Choose 3 strings and output the exact minimum Hamming distance between any pair

5

Consider $3$ binary strings of length $n$ chosen independently and uniformly at random. We are interested in computing the exact expected minimum Hamming distance between any pair. The Hamming distance between two strings of equal length is the number of positions at which the corresponding symbols are different.

Task

Given an input n between 2 and 10, inclusive, consider $3$ binary strings of length $n$ chosen independently and uniformly at random. Output the exact expected minimum Hamming distance between any pair.

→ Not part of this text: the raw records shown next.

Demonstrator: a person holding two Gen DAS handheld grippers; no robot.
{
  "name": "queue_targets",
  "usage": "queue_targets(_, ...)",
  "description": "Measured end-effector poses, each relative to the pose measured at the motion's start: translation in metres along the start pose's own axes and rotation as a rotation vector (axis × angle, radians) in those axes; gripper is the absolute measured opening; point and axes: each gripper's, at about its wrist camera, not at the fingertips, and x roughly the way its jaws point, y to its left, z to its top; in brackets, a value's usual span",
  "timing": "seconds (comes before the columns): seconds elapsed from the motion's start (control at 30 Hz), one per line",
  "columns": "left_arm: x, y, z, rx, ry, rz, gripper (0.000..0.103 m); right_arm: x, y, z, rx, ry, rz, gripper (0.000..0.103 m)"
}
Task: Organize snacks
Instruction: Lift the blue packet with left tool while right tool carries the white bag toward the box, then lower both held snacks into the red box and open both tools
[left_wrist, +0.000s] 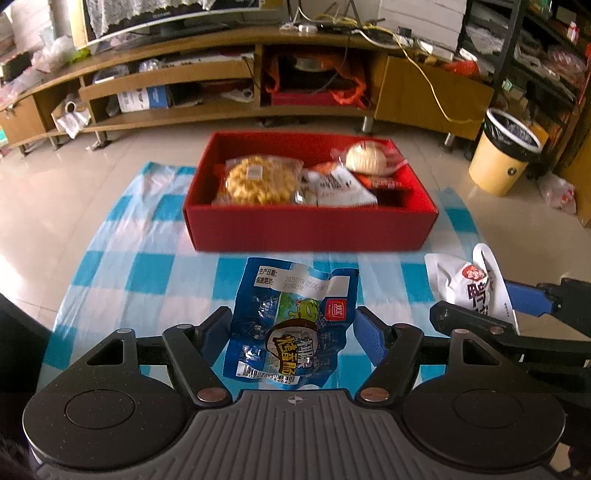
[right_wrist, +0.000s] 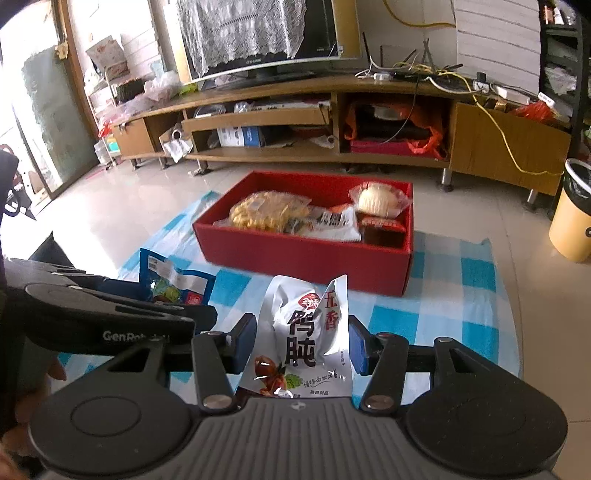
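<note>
The left gripper (left_wrist: 293, 325) is clamped on a blue sausage packet (left_wrist: 291, 325), held over the near edge of the blue-checked cloth (left_wrist: 110, 273). Just to its right, the right gripper (right_wrist: 302, 339) is clamped on a white snack pouch (right_wrist: 306, 332), also above the cloth's near edge. Beyond both, a red box (left_wrist: 310, 229) sits at the cloth's far edge, holding a bag of yellow snacks (left_wrist: 258, 181), a white packet (left_wrist: 332, 184) and a wrapped bun (left_wrist: 365, 158).

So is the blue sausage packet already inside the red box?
No, the blue sausage packet sits between the left gripper pads, above the checkered cloth, short of the red box.
</note>
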Motion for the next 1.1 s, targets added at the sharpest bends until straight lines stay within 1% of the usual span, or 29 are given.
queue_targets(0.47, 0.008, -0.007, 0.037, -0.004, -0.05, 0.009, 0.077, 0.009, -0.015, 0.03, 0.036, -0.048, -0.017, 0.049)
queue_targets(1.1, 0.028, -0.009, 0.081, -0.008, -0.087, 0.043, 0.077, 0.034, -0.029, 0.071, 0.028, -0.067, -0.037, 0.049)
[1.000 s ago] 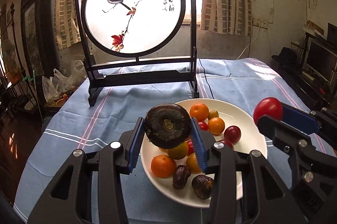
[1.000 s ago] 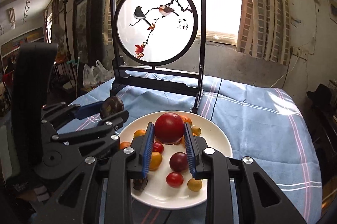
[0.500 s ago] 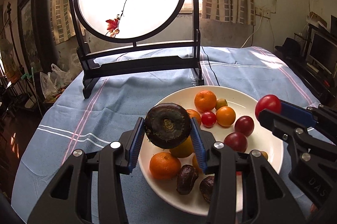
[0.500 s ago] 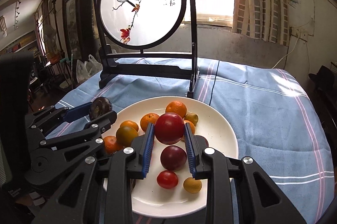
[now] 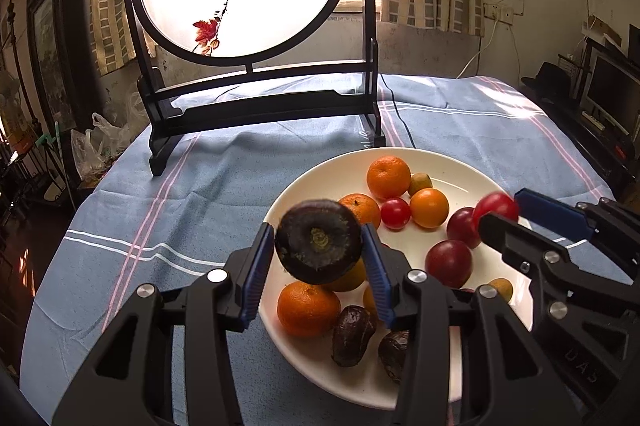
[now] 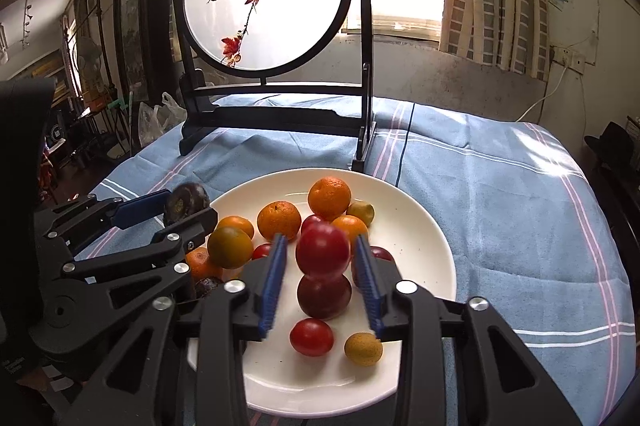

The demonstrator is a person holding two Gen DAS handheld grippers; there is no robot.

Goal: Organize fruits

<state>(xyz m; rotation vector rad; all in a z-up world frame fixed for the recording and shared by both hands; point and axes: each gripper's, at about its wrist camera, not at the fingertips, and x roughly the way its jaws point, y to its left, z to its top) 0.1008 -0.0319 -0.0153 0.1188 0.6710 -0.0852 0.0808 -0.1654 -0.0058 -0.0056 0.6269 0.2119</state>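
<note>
On my left, the left gripper (image 5: 319, 246) is opening, the dark round fruit (image 5: 318, 241) loose between its pads above the white plate (image 6: 416, 226). Right gripper (image 6: 318, 278) opens too (gaps both sides), red fruit (image 6: 322, 248) slipping free over the plate.

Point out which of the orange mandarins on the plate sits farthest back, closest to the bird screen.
The mandarin at the plate's far side, beside a small greenish-yellow fruit. The other mandarins all lie nearer the cameras, toward the plate's left and middle.
</note>
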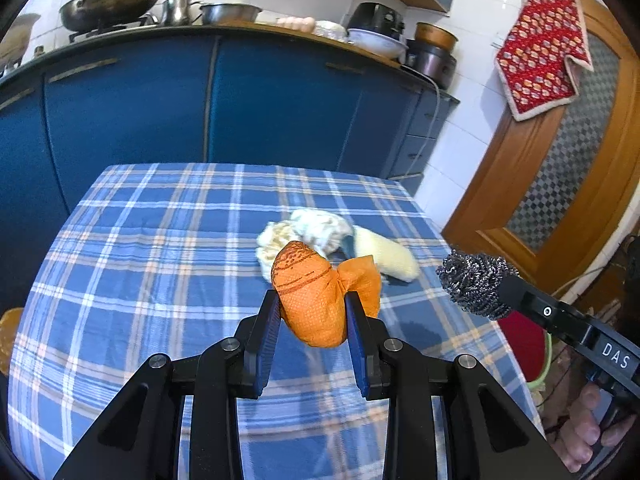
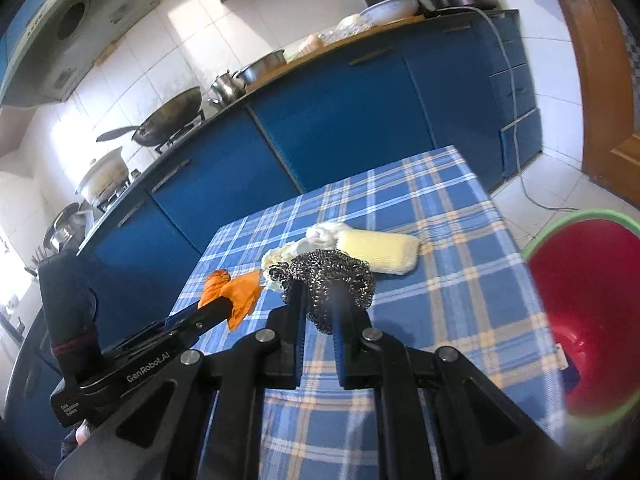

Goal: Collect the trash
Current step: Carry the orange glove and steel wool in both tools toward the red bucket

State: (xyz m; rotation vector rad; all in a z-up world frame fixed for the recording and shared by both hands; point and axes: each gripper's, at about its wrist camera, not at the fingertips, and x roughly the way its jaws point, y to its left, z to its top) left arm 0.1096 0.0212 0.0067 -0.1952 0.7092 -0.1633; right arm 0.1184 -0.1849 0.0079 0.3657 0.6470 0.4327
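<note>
Trash rides in both my tongs: left gripper (image 1: 312, 312) clamps a crumpled orange cloth wad (image 1: 316, 300), right gripper (image 2: 320, 312) pinches a grey steel-wool scourer (image 2: 332, 280); a shallow bite could drop it short of the red green-rimmed bin (image 2: 580, 280).

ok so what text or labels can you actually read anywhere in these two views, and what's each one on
"DAS" on a small label on the body of the right gripper, seen in the left wrist view.
"GenRobot.AI" in white along the black body of the left gripper, seen in the right wrist view.
A small white multi-line label near that body's rear end: too small and blurred to read.
No readable text elsewhere: none on the red bin, cabinets or cookware.
</note>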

Output should be given as a fraction.

Your code should run in TIO without timing out.

Anush

Posted 6 years ago

Reputation: 3 202

1Challenges should be self-contained: Please add the definition of Hamming Distance. – AlienAtSystem – 6 years ago

I got slightly lost at the end, in the task section. You say "we sample" and then "compute the exact expected minimum hamming distance between any pair", but if we sampled, then there is no actual expectation, right? We just compute the Hamming distances? And then we output the minimum of the three? – RGS – 6 years ago

@RGS Expected here means the mean average. I'll change the wording to make it clearer. Thank you. – Anush – 6 years ago

Can you clarify what you mean by between any pair? Is that any of the three pairs once the three strings have been chosen? – Luis Mendo – 6 years ago

4Could you please provide some test cases? – lolad – 6 years ago

Also, do you actually have to generate the strings? Can you just choose a random value when comparing two characters? – lolad – 6 years ago

@LuisMendo Yes that's right – Anush – 6 years ago

@Anush Then please make it clear in the challenge text. People are not expected o read all comments – Luis Mendo – 6 years ago

10.375, 0.75, 1.125, 1.5234375, 1.93505859375, ...? – Jonathan Allan – 6 years ago

Does "Output should be given as a fraction" mean decimals & floats are not allowed? (i.e. we should output a pair of integers) – Jonathan Allan – 6 years ago

@JonathanAllan. The answer has to be exact. The easiest way is a pair of integers but you could also output a possibly recurring decimal if you prefer. – Anush – 6 years ago

1The denominator will be a power of two, so the decimal will terminate. – Christian Sievers – 6 years ago

I suggest the time restriction harder to miss in the spec, and tagging the challenge restricted-time. I suspect that the answers so far are too brute to meet the requirement. – xnor – 6 years ago

I think the time limit is enough to stop fully brute forcing over the 2^30 triples of strings, but should allow setting one string to all zeroes, which doesn't affect the distribution, and brute forcing over the 2^20 values of the other two. I'd be interested to see faster methods. – xnor – 6 years ago

1@xnor My code may have three loops, but it only iterates over the n+3 \choose 3 ways to write n as a sum of four nonnegative integers. For n=10 that is 286 cases. – Christian Sievers – 6 years ago

@ChristianSievers I missed that. What a nice method! I added a formula to your post. – xnor – 6 years ago

Answers

7

Pari/GP, 92 90 bytes

2 bytes saved thanks to @Nicolas!

n->sum(a=0,n,sum(b=0,n-a,sum(c=0,n-a-b,n!/a!/b!/c!/(n-a-b-c)!*min(a+b,min(a+c,b+c)))))/4^n

Try it online!

f(n) = \frac{1}{4^n} \sum_{\substack{a+b+c+d=n\\a,b,c,d\geq 0}} \binom{n}{a,b,c,d}\min(a+b,a+c,b+c)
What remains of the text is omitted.